Qualquer mudança que haja na Venezuela, vai barrar em Hugo Chávez e nos seus ideais. O principal deles o Socialismo do século XXI. Eis a concepção a nortear Hugo Chávez e seu discurso político contra o imperialismo e o capitalismo, sem deixar de citar a chamada Revolução Bolivariana. Trata-se de um termo criado pelo próprio Chávez para ilustrar as mudanças sociais e econômicas, supostamente iniciadas com seu governo em 1999. A expressão não surgiu à toa, mas da figura de Símon Bolívar (1783-1830). Venezuelano, Bolívar é considerado um dos principais líderes da independência dos países de colonização espanhola.
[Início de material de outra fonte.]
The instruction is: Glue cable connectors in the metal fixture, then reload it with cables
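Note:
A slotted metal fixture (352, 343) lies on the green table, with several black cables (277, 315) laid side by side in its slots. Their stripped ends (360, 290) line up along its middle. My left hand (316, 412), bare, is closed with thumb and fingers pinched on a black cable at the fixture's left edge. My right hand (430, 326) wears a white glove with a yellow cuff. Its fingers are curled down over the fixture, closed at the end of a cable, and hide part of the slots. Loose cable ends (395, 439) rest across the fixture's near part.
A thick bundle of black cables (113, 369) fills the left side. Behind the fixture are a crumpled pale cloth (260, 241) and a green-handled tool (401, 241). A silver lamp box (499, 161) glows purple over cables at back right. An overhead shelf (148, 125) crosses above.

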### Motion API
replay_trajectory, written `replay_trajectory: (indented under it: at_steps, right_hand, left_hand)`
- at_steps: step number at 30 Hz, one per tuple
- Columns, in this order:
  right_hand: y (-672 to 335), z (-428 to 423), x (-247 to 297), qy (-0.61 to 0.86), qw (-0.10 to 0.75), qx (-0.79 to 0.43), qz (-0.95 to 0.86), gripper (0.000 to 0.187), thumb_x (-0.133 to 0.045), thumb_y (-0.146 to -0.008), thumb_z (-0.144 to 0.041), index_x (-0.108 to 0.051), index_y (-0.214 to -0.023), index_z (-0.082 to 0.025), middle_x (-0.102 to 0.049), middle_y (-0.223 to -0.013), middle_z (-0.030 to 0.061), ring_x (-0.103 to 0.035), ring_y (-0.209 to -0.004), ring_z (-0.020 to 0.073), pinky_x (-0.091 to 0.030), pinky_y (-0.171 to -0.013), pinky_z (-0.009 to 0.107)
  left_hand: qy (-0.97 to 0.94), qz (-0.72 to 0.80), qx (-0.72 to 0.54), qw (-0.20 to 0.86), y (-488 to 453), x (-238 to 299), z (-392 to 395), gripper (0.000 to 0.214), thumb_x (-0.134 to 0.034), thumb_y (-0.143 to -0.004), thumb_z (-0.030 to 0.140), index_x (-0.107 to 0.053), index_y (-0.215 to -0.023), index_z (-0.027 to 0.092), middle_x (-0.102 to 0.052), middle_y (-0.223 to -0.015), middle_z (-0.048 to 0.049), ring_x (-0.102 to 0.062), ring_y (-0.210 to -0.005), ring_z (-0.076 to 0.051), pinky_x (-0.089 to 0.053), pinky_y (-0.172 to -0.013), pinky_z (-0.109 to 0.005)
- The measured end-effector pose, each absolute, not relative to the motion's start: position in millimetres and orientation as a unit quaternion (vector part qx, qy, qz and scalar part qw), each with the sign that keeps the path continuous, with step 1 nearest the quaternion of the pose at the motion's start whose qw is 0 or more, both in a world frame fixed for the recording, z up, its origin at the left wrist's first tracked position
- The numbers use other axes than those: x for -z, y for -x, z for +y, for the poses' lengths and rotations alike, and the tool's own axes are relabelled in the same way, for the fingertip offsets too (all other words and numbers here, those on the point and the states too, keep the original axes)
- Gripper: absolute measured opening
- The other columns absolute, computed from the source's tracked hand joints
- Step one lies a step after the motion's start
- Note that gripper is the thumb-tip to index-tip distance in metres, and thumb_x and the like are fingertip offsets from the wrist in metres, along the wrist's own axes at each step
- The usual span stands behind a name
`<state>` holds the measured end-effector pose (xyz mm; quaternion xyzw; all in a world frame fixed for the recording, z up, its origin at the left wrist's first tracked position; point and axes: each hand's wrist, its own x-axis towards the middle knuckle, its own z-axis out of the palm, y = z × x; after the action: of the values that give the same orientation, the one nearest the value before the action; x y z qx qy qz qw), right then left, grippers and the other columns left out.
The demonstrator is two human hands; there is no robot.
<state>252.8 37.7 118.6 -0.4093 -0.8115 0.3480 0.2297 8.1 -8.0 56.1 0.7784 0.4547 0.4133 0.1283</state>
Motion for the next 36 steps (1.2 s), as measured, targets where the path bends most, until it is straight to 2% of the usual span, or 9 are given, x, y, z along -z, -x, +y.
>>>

Ele foi presidente da “Grande Colômbia” por nove anos, comandando os territórios que hoje pertencem ao Peru, Bolívia e à própria Colômbia.

Hugo Chávez nasceu em 28 de julho de 1954 e sua carreira consolidou-se no Exército da Venezuela, onde entrou aos 17 anos, mas na Academia de Ciências Militares, onde se formou. Cursou Ciência Política em Caracas, mas não chegou a terminar o curso. Segundo relatos históricos, o discurso da Revolução Bolivariana começou no início dos anos 80, ao fundar o Movimento Revolucionário Bolivariano (MBR-200). No Exército, protagonizou em 1992 a tentativa de um golpe de Estado para tirar o presidente Andrés Pérez do poder. A tentativa falhou, diante da falta de adesão dos militares na época. A partir dali, contudo, sua figura folclórica (para os padrões internacionais) tornou-se ícone para a camada mais pobre e excluída da sociedade, que enxergava na gestão de Pérez um sistema corrupto e que só privilegiava os ricos.

Preso por dois anos, foi perdoado pelo presidente Rafael Caldera em 1994 e refundou o MBR-200 para Movimento Quinta República (MVR, o V vem de 5 em romano) e começou sua campanha presidencial em 1998, ganhando com 56% dos votos válidos. Uma nova constituição foi aprovada em 1999, novas eleições em 2000 e ele ganha com 60% para um mandato de seis anos. Em 2002, sofre tentativa frustrada de golpe, retornando ao poder como herói, dois dias depois. É reeleito em 2006 para, em 2007, tentar aprovar nova constituição que permitiria reeleições infinitas. Não conseguiu, com 51% dos venezuelanos votando contra. Pela lei atual, ele permanece no poder até 2013.